### WHAT THIS TASK INVOLVES
Only lines with the word "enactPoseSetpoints" are wanted; copy each of them from the listing below.
::::::
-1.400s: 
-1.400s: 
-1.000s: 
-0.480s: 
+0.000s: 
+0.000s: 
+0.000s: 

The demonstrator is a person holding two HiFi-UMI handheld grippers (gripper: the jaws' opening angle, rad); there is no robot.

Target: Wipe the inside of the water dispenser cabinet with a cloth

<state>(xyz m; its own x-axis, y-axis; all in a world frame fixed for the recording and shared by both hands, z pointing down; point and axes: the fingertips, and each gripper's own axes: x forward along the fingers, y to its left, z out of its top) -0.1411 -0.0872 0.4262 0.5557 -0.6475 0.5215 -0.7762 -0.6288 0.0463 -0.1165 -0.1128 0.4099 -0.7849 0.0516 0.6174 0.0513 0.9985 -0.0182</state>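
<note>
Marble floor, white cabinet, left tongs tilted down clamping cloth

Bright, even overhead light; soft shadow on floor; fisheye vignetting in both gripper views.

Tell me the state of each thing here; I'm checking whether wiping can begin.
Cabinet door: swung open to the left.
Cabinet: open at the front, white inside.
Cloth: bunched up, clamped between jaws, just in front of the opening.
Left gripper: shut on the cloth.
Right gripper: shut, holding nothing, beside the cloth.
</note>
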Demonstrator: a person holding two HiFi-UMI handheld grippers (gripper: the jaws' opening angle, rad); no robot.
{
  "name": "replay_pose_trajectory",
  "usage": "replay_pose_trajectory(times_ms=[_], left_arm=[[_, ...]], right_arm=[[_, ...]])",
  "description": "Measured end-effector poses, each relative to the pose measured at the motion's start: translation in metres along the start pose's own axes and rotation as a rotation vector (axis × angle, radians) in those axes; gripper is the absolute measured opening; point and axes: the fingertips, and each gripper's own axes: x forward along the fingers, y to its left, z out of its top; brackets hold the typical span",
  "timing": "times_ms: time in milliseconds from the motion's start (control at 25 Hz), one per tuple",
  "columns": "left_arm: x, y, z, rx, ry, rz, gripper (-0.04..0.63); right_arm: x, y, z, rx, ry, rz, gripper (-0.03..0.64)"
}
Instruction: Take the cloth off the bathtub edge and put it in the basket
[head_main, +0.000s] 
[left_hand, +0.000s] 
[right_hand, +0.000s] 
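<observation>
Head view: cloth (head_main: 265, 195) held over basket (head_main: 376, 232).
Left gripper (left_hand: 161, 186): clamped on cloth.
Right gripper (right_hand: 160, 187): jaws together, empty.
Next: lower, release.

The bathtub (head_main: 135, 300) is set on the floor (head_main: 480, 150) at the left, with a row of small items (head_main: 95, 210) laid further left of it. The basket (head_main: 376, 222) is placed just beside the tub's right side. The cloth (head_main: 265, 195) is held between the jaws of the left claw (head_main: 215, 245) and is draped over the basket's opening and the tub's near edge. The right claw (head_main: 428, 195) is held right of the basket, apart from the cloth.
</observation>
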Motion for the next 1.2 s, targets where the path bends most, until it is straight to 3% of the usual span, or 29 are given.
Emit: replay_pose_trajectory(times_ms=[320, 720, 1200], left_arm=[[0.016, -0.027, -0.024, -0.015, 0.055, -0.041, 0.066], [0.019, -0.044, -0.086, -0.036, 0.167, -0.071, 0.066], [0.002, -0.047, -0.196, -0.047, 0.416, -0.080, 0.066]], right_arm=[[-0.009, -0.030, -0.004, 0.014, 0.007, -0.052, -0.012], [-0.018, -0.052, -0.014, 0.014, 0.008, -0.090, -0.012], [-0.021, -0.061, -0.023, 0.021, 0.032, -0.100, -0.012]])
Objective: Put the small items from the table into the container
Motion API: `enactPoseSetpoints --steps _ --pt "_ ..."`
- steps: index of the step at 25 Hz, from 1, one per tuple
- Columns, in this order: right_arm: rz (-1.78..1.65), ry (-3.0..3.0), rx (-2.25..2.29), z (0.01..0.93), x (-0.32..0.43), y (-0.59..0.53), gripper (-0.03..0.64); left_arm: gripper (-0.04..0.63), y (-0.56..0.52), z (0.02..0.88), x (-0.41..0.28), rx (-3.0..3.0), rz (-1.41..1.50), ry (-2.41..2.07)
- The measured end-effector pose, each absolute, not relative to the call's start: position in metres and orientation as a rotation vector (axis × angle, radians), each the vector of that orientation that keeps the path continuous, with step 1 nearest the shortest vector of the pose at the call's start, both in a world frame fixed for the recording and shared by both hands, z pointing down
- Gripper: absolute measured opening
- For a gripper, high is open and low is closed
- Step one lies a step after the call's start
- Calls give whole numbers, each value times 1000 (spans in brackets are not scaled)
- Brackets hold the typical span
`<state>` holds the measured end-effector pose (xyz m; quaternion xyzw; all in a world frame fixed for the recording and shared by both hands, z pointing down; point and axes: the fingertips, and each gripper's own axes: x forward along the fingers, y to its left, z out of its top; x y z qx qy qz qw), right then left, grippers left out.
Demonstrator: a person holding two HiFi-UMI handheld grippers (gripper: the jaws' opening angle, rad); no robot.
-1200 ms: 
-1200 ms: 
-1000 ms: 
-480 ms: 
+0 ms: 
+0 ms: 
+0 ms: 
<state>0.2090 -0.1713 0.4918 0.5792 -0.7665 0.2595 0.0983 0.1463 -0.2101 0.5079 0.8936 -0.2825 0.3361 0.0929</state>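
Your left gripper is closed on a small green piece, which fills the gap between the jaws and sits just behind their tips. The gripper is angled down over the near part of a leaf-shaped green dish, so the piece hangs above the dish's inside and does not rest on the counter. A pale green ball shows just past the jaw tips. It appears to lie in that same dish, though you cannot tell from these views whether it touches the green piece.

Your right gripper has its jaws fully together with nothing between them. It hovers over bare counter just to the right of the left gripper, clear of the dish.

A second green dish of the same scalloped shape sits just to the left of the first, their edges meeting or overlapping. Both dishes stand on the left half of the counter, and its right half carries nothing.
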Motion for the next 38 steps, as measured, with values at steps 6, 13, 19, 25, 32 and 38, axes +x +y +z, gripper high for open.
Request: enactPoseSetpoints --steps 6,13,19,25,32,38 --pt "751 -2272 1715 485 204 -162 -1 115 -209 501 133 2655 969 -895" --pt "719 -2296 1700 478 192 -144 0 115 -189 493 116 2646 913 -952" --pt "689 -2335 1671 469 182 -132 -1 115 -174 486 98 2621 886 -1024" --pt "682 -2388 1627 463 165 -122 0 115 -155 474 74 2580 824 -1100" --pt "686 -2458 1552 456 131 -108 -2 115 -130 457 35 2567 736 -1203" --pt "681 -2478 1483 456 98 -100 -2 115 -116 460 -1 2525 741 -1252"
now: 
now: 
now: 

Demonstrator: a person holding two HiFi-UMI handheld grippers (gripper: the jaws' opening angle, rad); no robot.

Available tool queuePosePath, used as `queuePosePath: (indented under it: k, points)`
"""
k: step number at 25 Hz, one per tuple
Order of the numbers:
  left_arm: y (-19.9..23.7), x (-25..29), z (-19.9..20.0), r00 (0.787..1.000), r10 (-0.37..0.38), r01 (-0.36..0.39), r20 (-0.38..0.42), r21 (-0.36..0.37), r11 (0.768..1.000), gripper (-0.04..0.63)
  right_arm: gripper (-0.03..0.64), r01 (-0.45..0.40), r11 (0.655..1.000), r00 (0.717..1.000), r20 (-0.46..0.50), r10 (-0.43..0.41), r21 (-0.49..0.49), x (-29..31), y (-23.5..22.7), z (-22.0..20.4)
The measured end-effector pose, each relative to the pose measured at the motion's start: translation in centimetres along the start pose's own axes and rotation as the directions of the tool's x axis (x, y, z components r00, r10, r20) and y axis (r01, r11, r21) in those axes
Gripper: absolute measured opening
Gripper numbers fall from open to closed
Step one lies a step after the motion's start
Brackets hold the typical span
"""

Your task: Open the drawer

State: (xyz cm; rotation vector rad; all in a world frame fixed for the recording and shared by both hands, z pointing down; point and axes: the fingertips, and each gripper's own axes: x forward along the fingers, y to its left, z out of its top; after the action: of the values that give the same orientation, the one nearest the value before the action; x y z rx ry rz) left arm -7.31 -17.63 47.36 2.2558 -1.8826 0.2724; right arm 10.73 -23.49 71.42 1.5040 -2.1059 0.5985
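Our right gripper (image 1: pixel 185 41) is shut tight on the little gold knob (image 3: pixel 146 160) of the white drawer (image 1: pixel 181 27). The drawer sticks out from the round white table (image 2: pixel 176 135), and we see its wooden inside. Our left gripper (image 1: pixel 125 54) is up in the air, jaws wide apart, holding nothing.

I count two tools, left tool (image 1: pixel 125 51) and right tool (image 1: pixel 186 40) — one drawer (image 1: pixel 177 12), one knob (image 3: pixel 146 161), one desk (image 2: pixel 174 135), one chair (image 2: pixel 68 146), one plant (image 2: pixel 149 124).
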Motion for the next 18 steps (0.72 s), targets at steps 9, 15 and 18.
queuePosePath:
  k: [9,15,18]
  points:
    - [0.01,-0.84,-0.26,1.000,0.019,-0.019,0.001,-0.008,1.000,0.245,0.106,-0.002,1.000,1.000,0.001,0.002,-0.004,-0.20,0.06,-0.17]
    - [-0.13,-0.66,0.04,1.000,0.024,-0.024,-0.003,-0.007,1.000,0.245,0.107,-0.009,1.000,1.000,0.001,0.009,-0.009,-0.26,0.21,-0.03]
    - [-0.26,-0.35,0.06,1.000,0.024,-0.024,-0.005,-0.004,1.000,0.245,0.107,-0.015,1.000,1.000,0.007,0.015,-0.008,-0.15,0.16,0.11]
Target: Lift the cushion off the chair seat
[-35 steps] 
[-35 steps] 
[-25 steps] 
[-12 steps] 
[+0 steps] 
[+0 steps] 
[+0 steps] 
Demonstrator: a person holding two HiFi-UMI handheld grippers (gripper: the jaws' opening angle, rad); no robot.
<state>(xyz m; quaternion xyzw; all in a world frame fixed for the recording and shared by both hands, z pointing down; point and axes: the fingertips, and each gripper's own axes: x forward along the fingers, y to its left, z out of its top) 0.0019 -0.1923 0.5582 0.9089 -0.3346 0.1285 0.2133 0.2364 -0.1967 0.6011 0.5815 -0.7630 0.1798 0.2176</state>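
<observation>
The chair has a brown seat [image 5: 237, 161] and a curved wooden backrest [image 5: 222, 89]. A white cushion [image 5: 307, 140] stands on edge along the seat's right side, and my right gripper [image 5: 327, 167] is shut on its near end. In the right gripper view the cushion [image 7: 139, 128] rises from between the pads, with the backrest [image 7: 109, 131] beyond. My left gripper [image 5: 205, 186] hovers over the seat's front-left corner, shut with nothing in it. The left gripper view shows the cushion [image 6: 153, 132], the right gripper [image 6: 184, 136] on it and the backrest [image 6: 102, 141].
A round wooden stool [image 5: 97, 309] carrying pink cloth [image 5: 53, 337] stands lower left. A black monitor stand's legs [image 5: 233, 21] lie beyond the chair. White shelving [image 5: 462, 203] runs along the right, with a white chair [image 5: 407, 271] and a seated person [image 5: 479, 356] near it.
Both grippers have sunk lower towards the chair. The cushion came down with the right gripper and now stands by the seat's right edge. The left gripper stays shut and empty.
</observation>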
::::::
### RESPONSE
Motion API: `enactPoseSetpoints --steps _ --pt "_ ..."`
Request: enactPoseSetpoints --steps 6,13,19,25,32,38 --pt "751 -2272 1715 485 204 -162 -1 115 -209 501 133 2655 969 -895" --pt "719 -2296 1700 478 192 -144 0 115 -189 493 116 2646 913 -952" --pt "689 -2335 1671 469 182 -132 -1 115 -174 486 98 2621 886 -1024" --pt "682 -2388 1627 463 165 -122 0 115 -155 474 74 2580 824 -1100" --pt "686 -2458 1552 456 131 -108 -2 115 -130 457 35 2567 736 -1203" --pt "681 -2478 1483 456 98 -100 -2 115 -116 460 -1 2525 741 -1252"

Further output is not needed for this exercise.